◆ **Task instructions**
Would you please set down the data again exactly as given, excluding the pictures?

◆ **Raw data**

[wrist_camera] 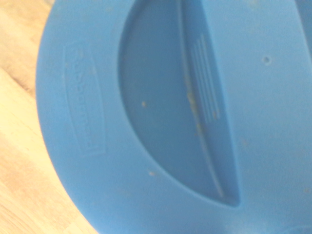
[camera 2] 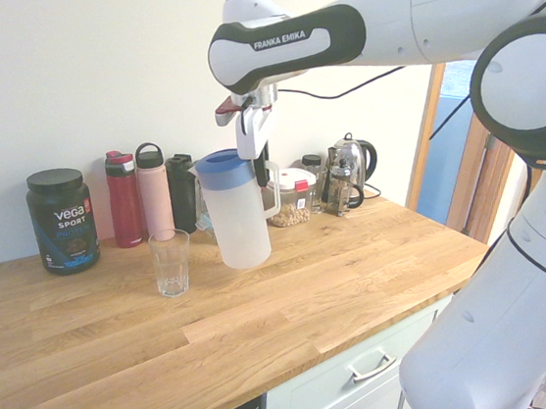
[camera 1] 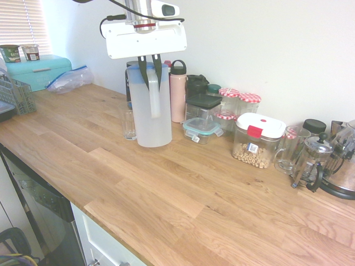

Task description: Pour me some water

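1. Gripping the handle of the pitcher (camera 2: 237, 215), the gripper (camera 2: 251, 141) is clamped tight from above.
2. Pitcher hangs tilted above the wooden counter (camera 2: 322, 289), just beside the empty glass (camera 2: 169, 262).
3. Its blue lid (wrist_camera: 170, 122) fills the wrist view.

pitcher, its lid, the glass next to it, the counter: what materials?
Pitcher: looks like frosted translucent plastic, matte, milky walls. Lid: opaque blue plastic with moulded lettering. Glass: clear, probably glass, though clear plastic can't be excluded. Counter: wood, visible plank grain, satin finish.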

◆ **Written response**
[wrist_camera] 
[camera 2] 
[camera 1] 

Task description: Pour me some water

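1. Gripping the handle of the pitcher (camera 2: 237, 215), the gripper (camera 2: 251, 141) is clamped tight from above.
2. Pitcher hangs tilted above the wooden counter (camera 2: 322, 289), just beside the empty glass (camera 2: 169, 262).
3. Its blue lid (wrist_camera: 170, 122) fills the wrist view.

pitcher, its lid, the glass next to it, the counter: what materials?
Pitcher: looks like frosted translucent plastic, matte, milky walls. Lid: opaque blue plastic with moulded lettering. Glass: clear, probably glass, though clear plastic can't be excluded. Counter: wood, visible plank grain, satin finish.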

This completes the requested output.